The Board has adopted a schedule of matters reserved for the Board which is reviewed on an annual basis and updated as necessary.

Matters reserved to the Board include:

  • Approval of the Group’s long-term objectives and commercial strategy;
  • Approval of changes to the Group’s senior management structure;
  • Approval of the Group’s overall risk appetite;
  • Annual review of the effectiveness of the Group’s systems of risk management and internal control;
  • Approval of the annual operating and capital budgets changes to the Group’s capital structure;
  • Approval of the Group's financial results and any significant changes to accounting practices or policies;
  • Corporate governance arrangements; and
  • Approval of any significant expenditure, material transactions and contracts.

The Board sets annual objectives for the business in line with the current Group strategy and monitors achievement against these objectives through regular reports. These include updates from the Group CEO, the Group CFO and other relevant members of senior management or executives on all material business matters.

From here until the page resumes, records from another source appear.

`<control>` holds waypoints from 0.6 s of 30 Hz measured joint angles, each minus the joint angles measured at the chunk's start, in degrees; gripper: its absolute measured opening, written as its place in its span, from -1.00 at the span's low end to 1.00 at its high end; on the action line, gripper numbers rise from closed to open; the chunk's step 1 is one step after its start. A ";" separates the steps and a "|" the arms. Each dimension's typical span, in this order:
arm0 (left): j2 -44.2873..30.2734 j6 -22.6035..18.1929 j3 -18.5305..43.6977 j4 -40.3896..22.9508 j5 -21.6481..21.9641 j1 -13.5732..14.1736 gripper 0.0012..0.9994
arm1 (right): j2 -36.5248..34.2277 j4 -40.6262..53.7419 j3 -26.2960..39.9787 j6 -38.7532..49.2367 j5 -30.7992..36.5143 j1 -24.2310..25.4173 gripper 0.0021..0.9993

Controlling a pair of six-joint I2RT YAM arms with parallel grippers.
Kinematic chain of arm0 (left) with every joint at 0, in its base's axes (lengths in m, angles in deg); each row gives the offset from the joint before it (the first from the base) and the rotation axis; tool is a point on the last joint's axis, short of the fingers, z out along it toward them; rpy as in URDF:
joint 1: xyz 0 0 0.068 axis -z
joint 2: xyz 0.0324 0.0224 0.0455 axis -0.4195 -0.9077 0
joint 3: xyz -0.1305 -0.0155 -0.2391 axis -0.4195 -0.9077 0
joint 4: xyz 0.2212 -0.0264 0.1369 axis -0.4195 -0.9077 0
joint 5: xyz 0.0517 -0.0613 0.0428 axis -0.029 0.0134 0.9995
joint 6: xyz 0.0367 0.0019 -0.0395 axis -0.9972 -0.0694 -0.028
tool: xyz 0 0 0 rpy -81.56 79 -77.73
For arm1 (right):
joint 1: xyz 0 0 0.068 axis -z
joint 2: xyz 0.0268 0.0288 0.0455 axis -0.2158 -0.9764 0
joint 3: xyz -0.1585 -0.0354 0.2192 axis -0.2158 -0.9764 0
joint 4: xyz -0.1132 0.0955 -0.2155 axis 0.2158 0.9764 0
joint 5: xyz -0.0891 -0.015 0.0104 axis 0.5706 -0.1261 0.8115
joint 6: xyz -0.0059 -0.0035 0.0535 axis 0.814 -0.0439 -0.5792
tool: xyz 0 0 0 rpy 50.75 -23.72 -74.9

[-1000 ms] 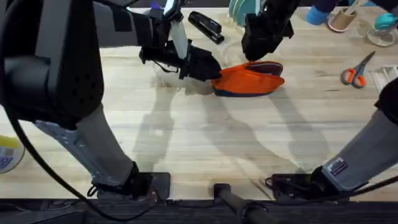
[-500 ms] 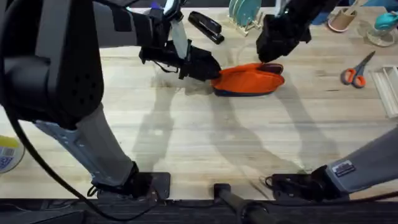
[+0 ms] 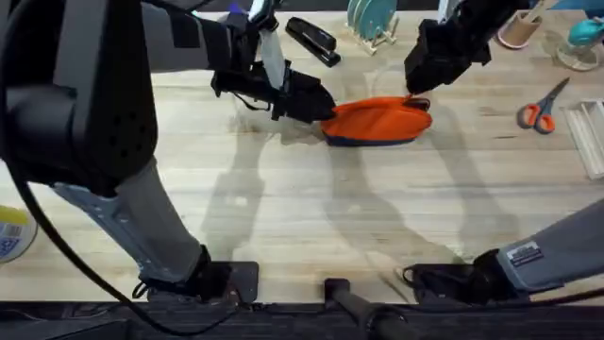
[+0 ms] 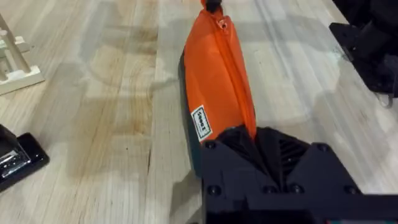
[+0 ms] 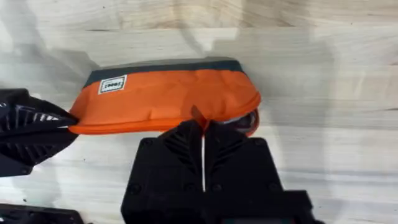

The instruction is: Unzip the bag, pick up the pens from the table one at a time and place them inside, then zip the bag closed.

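**Orange fabric, pinned at one end, zip drawn from the other**

Orange cloth with a navy base, the pencil pouch (image 3: 377, 121) looks soft and light; it would slide or buckle unless anchored. It lies on the pale plank table (image 3: 283, 217), directly ahead of the left gripper (image 4: 245, 134), whose black fingers are clenched on the pouch's near end. At the far end the right gripper (image 5: 202, 127) is closed tight on what appears to be the zipper pull, the small firm spot worth holding. The zip seems nearly closed, a short gap remaining beside the right gripper.

Room is fair: the black stapler (image 3: 311, 40) sits behind the left gripper, the orange-handled scissors (image 3: 541, 109) well off beyond the right one.
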 joint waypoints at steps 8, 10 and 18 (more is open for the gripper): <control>0.00 0.17 0.00 0.02 0.00 0.00 -0.92 | 0.00 0.54 -0.08 1.62 -0.58 2.07 -0.93; 0.00 0.19 0.00 0.00 0.00 0.00 -0.92 | 0.00 0.54 -0.92 2.05 -0.74 3.11 -0.94; 0.00 0.19 -0.01 -0.02 0.02 0.00 -0.92 | 0.00 0.54 -2.83 2.71 -1.11 5.57 -0.93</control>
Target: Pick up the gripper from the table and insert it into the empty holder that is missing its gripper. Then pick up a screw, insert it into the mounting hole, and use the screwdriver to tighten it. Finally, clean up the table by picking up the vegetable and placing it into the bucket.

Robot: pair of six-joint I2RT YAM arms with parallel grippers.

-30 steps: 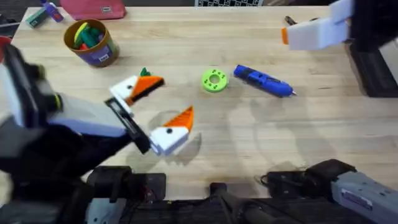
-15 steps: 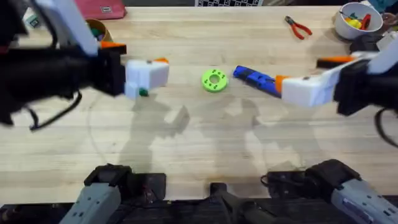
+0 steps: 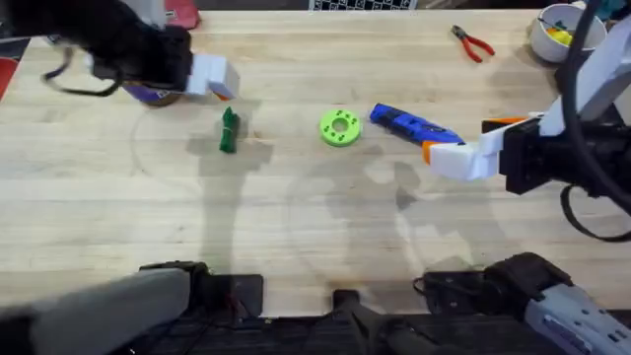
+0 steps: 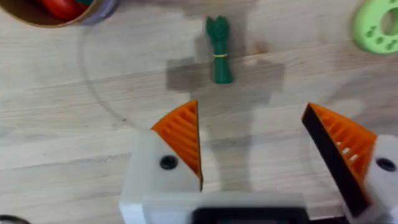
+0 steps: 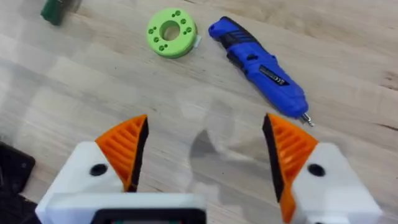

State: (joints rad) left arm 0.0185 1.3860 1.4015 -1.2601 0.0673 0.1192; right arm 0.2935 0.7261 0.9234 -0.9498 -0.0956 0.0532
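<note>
From above, the left hand [image 3: 212,77] sits high over the far left of the wooden tabletop [image 3: 296,217], right beside the bucket [image 3: 153,92], which peeks out from under the dark arm; from here I cannot tell how its fingers stand. The vegetable [image 3: 229,130] lies on the wood just in front of that hand, free of everything. Near the middle rests a round lime-green disc [image 3: 340,127], and just to its right the blue screwdriver [image 3: 414,126] lies at a slant. The right hand [image 3: 471,150] hovers just beyond the screwdriver's tip end, white blocks and orange pads showing. At the far right edge lie red-handled pliers [image 3: 473,42] and a white bowl [image 3: 558,30] with coloured bits in it. From the left wrist, the hand [image 4: 252,152] is spread wide, its orange ribbed pads [image 4: 181,134] well apart and holding nothing; the vegetable [image 4: 218,50] lies on the wood beyond them, the bucket [image 4: 59,9] rim at one corner and the disc [image 4: 376,26] at the other. From the right wrist, that hand [image 5: 205,149] is likewise spread wide and empty, with the screwdriver [image 5: 258,65] and the disc [image 5: 171,32] lying side by side past its pads [image 5: 127,146].
</note>
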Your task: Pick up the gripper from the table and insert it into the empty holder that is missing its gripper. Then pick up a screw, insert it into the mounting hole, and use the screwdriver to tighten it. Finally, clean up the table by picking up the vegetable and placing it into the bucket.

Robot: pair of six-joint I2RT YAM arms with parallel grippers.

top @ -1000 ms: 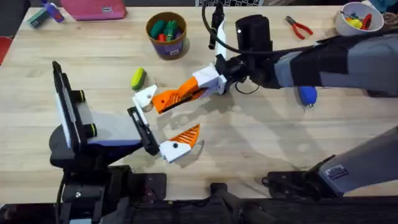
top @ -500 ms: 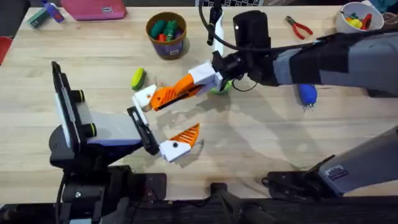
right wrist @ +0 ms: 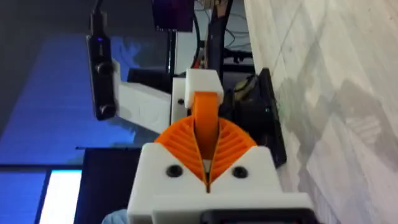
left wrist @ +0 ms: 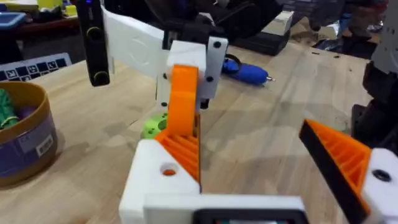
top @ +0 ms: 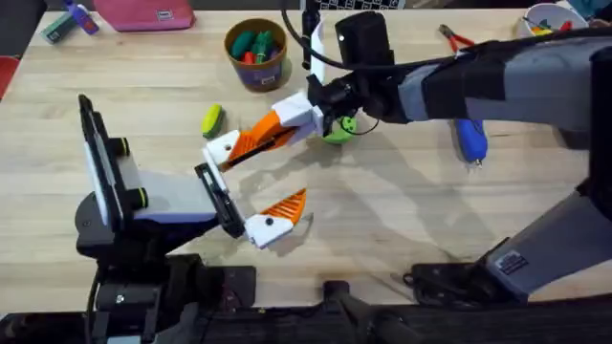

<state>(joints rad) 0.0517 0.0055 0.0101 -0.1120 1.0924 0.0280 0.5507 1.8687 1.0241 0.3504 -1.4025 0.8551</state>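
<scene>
Your left end effector (top: 247, 186) is wide open and holds nothing. One of its fingers is the holder (top: 221, 150); the other finger already has its orange wedge. The vegetable (top: 211, 119) lies on the surface (top: 402, 220) just beyond the holder, away from the left arm's base, and nobody has touched it. The bucket (top: 256, 53) stands further beyond it, well apart from both end effectors.

The change is at the gripper (top: 245, 147). Your right end effector (top: 277, 129) is closed on its rear end. In the last second it moves toward the holder and a little away from the arm bases, so the orange piece now meets the white block. In the left wrist view, orange shows through the round hole (left wrist: 168, 170) of the holder. From this I judge the piece is at least partly seated, but I cannot tell if it is fully in.

This move also uncovers a small green object (top: 337, 129) on the surface just behind the right end effector. The screwdriver (top: 470, 139) lies under the right forearm, well behind that end effector, and it is not used yet.

For the task this means the insertion is near its end. The screw, the tightening and the cleaning are still to do.
</scene>
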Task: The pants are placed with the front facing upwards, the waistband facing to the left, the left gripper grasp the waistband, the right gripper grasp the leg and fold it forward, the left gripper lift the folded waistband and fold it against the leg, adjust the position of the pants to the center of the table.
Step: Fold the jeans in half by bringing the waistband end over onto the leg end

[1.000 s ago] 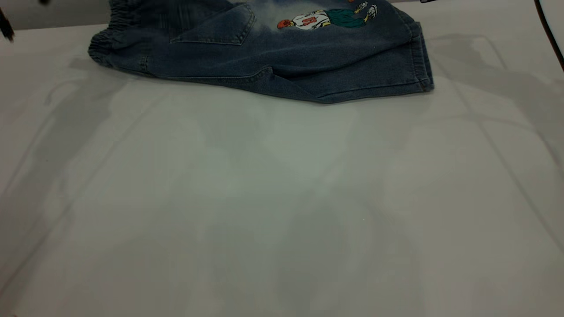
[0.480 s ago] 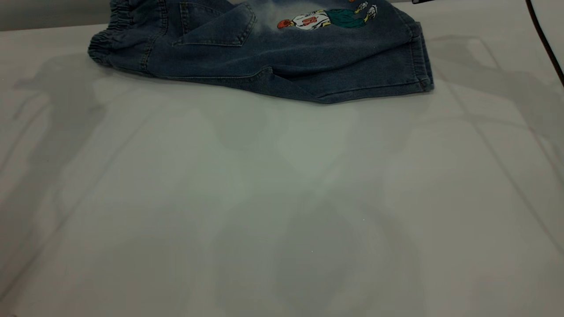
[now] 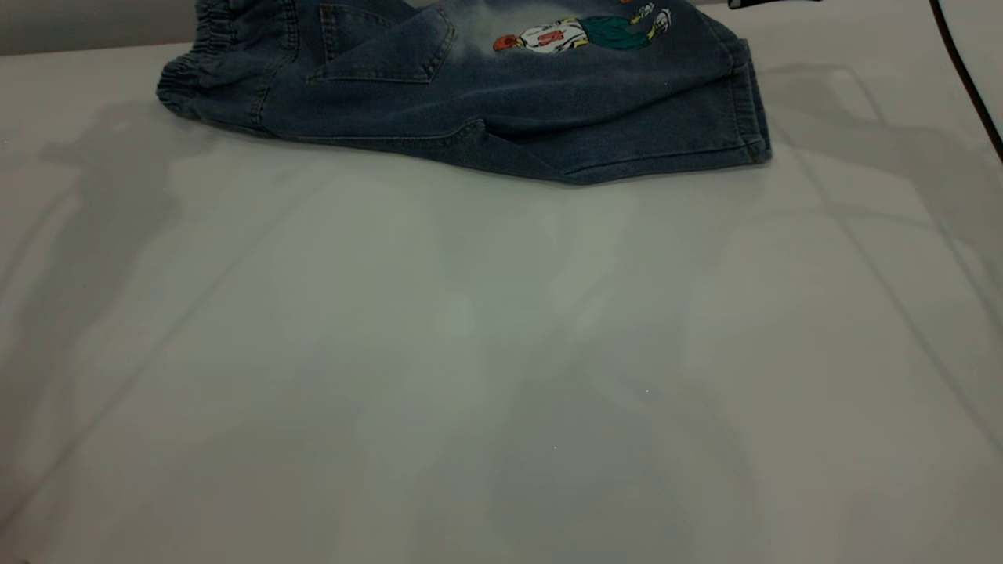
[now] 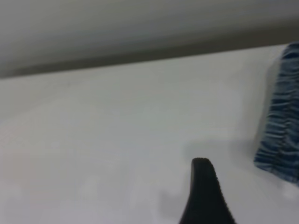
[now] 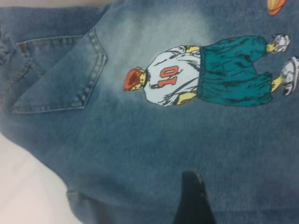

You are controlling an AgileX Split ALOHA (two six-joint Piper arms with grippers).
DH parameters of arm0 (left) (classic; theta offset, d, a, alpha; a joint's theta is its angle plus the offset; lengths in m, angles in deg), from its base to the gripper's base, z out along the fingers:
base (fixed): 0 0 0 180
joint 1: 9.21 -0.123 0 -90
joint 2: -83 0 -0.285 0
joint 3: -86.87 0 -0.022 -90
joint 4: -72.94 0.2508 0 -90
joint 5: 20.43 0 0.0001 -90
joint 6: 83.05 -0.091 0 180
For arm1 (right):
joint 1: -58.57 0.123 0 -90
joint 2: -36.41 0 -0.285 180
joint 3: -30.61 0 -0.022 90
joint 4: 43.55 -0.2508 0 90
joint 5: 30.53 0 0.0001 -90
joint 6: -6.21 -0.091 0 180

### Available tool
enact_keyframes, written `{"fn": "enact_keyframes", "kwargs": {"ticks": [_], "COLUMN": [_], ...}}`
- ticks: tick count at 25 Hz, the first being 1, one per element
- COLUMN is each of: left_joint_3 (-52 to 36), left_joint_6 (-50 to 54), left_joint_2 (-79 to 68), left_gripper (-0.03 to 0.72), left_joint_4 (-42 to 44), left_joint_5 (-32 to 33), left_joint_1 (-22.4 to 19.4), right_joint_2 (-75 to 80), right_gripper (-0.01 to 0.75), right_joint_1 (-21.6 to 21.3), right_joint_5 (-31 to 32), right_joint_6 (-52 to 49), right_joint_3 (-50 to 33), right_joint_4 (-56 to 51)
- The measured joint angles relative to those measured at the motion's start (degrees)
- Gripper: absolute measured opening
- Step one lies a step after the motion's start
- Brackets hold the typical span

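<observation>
Your pants (image 3: 501,94) lie along the far edge of the table (image 3: 501,352), waistband (image 3: 196,70) to the left, with only a black cable (image 3: 968,74) curving at the far right. One left gripper finger (image 4: 205,196) shows above bare tabletop, near the waistband; one right gripper finger (image 5: 192,198) shows over the cartoon print (image 5: 210,74). You cannot tell either gripper's grip from these views.
</observation>
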Motion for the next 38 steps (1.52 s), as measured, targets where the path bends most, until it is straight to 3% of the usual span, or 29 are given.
{"fn": "enact_keyframes", "kwargs": {"ticks": [6,15,24,33,38], "left_joint_3": [0.25,0.3,0.3,0.3,0.3], "left_joint_6": [-12.91,-32.98,-52.0,-56.44,-56.44], "left_joint_2": [-0.45,-2.62,-10.21,-10.0,-11.04], "left_gripper": [0.421,0.323,0.3,0.31,0.405], "left_joint_4": [-13.51,-37.99,-62.19,-65.33,-65.59], "left_joint_5": [-0.09,-1.33,-1.16,-5.41,-7.94], "left_joint_1": [-5.25,-12.87,-13.26,-13.15,-13.15], "right_joint_2": [0.0,0.0,0.0,0.0,0.0], "right_gripper": [0.428,0.428,0.428,0.428,0.428], "right_joint_1": [0.03,0.03,0.03,0.03,0.03], "right_joint_5": [1.92,2.51,3.48,3.46,3.81], "right_joint_6": [0.07,0.07,0.02,-0.03,-0.04], "right_joint_3": [0.0,0.0,0.0,0.0,0.0], "right_joint_4": [0.05,0.17,0.17,0.17,0.17]}}
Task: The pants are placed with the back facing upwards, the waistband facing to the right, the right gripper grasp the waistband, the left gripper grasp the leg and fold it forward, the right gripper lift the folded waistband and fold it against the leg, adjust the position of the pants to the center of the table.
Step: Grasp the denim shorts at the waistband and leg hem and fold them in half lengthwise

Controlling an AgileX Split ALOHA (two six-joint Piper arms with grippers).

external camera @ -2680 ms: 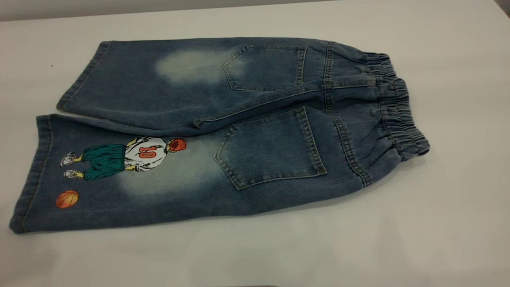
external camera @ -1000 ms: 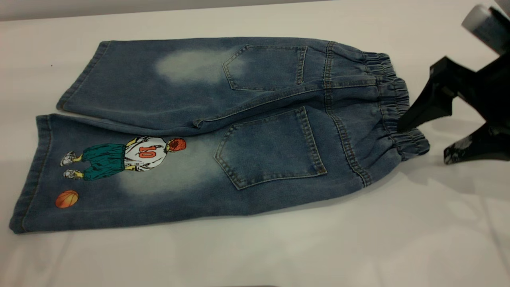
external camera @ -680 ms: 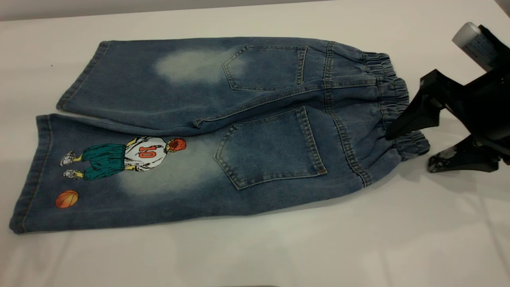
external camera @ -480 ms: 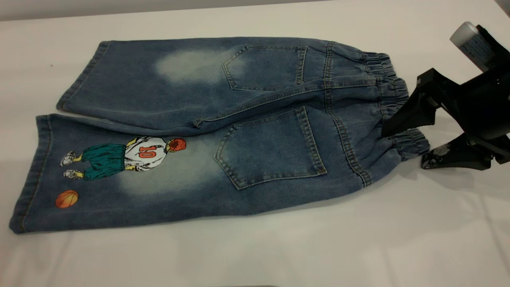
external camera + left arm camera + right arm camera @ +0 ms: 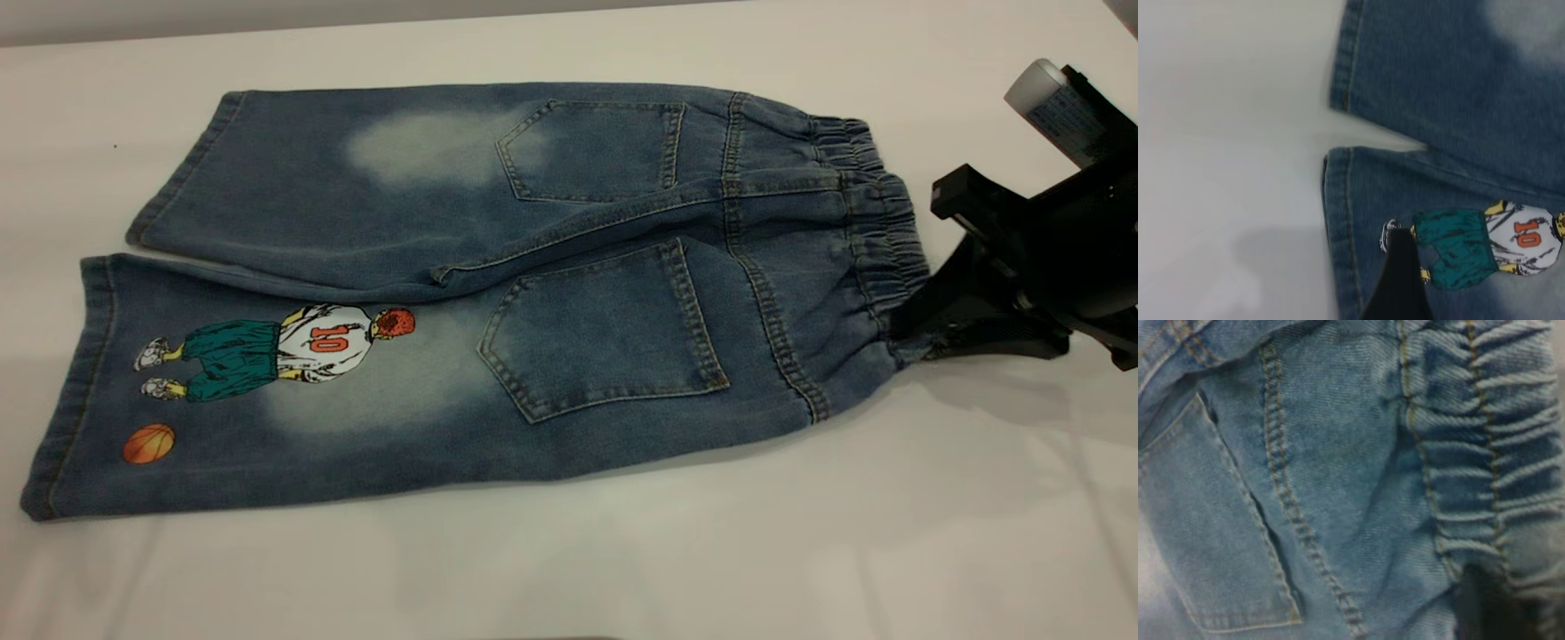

The directors may exercise all the powers of the Company subject to the Articles of Association, relevant law and any directions that may be given by the Company at general meetings by shareholder resolution.

Role Statements

Role of chairman

  • Leadership of the Board, promoting a culture of openness and debate;
  • Effectiveness of the Board;
  • Ensuring provision of timely, accurate and clear information;
  • Ensuring the Board determines the nature, and extent, of the significant risks the company is willing to embrace;
  • Ensuring membership of the Board has the right balance of skill and experience to support the needs of the business;
  • Effectiveness and structure of the Board’s committees;
  • Maintain effective communication with shareholders and Board understanding of major investor views;
  • Leading the annual evaluation of the Board and its committees’ performance;
  • Performance of Board committees and individual directors;
  • Agreeing training and development plans for each director;
  • Ensuring a tailored induction for new directors;
  • Monitor the succession planning and Board composition based on the recommendations by the Group nomination and governance committee;
  • Leadership of the Board in agreeing the Group’s strategic operating plans and budgets;
  • Ensuring relevant objectives are established for the group chief executive and his management team;
  • Reviewing with the group chief executive the overall performance of the company and its senior management;
  • Undertaking the role of ambassador for the company, participating in the engagement and effective communication with the company’s stakeholders; and
  • Chairing effective general meetings.

Role of group chief executive

  • Developing targets and goals for the senior management of the company;
  • Developing, recommending and presenting to the Board, taking into account any threats or opportunities: strategic plans, risk appetite for the business, risk exposure;
  • Preparing detailed business plans for the company and its major subsidiaries, monitoring the performance of the Group, ensuring that objectives are achieved and business plans are implemented within budget;
  • Overseeing, directing and controlling financial management, control standards and reporting processes of the company and its main subsidiaries;
  • Reviewing the organisational framework to ensure that policies relating to management selection, performance review, development and change are appropriate;
  • Ensuring that management succession plans are in place Identifying and executing acquisitions and disposals up to prescribed limits;
  • Compliance with legal and regulatory requirements of the relevant regulatory bodies;
  • Developing the company’s communications strategy to meet the needs of, and engage with, all internal and external stakeholders;
  • Representing the company in the industry and business community; and
  • Liaising with the chairman and Board on matters which are material to the performance of the company.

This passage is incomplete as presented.